Would you return exactly the lines from the top of the data below through the one containing "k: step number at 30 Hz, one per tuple", leaving out the pictures?

── DATA EXTRACT ──

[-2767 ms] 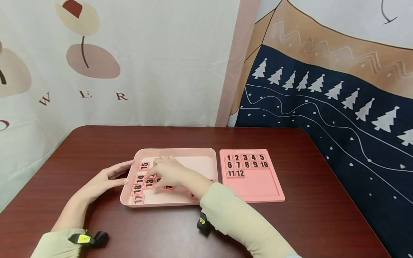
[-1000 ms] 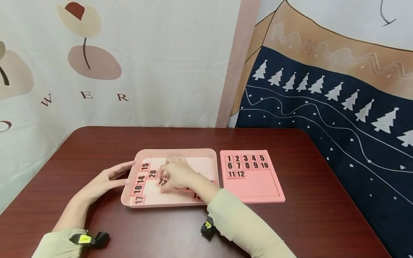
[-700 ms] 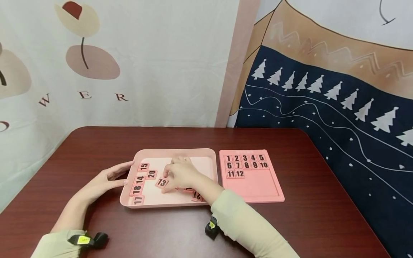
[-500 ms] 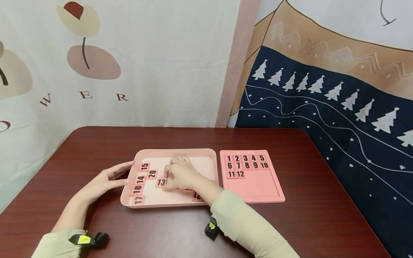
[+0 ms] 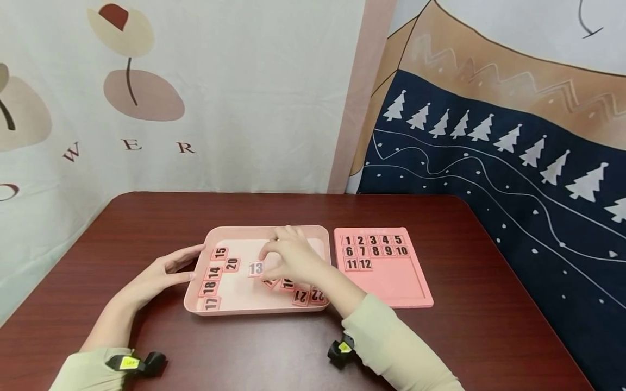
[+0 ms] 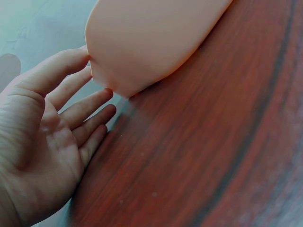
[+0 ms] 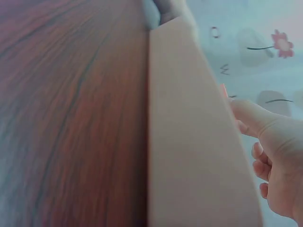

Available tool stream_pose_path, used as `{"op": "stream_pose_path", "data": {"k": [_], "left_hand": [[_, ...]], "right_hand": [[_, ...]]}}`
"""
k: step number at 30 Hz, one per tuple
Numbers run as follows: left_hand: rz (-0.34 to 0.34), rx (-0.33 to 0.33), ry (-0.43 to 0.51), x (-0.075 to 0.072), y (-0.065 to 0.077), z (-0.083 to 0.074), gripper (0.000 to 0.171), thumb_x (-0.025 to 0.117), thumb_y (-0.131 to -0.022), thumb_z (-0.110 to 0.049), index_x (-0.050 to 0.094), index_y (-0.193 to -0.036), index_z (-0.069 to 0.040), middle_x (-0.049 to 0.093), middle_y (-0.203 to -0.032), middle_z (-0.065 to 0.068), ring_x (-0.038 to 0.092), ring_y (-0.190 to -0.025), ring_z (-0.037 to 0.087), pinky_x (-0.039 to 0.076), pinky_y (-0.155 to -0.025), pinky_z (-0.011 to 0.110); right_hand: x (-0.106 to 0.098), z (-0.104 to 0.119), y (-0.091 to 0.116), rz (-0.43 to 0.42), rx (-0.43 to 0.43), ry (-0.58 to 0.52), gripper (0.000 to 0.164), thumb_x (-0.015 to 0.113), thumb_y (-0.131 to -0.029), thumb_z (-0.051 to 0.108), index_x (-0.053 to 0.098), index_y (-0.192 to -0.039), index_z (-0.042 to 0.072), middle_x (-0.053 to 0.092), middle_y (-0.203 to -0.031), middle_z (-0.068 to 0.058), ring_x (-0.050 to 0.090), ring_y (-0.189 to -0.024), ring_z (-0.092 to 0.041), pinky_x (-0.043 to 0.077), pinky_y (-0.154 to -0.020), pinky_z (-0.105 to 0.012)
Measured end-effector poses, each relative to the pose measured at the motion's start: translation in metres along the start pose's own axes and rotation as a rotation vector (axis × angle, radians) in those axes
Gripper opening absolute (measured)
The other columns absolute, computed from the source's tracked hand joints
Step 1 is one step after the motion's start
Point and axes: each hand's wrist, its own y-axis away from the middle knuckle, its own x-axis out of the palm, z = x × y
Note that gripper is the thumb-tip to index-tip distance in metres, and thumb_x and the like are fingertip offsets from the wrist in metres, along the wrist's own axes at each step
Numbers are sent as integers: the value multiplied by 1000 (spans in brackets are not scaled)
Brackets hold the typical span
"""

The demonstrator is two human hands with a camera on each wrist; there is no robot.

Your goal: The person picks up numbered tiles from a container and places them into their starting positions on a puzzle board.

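My right hand [image 5: 295,258] pinches the pink number tile 13 [image 5: 256,269] between thumb and forefinger, over the pale pink tray [image 5: 313,233]. In the right wrist view, a sliver of that tile [image 7: 223,90] shows beyond the tray's side wall, at the tip of the thumb. My left hand [image 5: 158,274] touches the tray's left side with nearly straight fingers; the left wrist view shows the fingertips right at the tray's corner. Tiles 15 [image 5: 220,253], 20 [image 5: 232,264], 14 [image 5: 214,272], 18 [image 5: 209,288] and 17 [image 5: 211,303] lie in the tray's left part.
Right of the tray lies a pink number board [image 5: 386,285], its upper rows filled with tiles 1 to 12. Tiles 21 [image 5: 300,297] and 22 [image 5: 318,296] lie upside down near the tray's front right, with others partly under my right hand. A brown table [image 5: 235,353] carries everything.
My right hand has drawn tile 13 rightward from beside the left tiles, turned it upright, and now has it raised slightly toward the tray's middle. The left hand stays put.
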Motion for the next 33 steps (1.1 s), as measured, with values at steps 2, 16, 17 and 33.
{"op": "stream_pose_path", "data": {"k": [2,16,17,33], "left_hand": [[3,5,-3,0,0,1,58,63,-91,-4,40,-144,-1,48,-139,-5,41,-121,-7,35,-93,12],[12,1,12,-3,-1,-1,58,62,-91,-4,39,-144,-1,47,-139,-6,41,-122,-5,35,-93,13],[14,2,13,-3,-1,-2,58,62,-91,-4,39,-145,-1,47,-139,-6,41,-122,-5,35,-93,13],[22,2,14,-1,1,-1,59,61,-92,-4,38,-145,-2,46,-140,-5,40,-122,-6,35,-93,13]], "right_hand": [[-8,-3,8,-28,-6,5,30,81,-72,44,72,-93,26,49,-99,5,41,-100,-14,28,-95,-38],[-53,-53,83,-243,18,-33,29,89,-66,26,75,-90,21,44,-91,6,38,-88,-16,28,-76,-37],[-55,-58,89,-245,33,-33,29,89,-66,26,75,-91,21,43,-90,6,37,-88,-15,28,-75,-37],[-61,-124,154,-221,205,28,31,91,-62,24,78,-90,19,48,-90,5,41,-95,-19,25,-75,-41]]}}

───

SOLUTION TO THIS EXERCISE
[-2767 ms] 
[-1000 ms] 
[-700 ms] 
[-500 ms] 
[+0 ms] 
[+0 ms] 
[+0 ms] 

Available tool stream_pose_path, used as `{"op": "stream_pose_path", "data": {"k": [_], "left_hand": [[_, ...]], "right_hand": [[_, ...]]}}`
"""
k: step number at 30 Hz, one per tuple

Nothing else is needed to finish the exercise.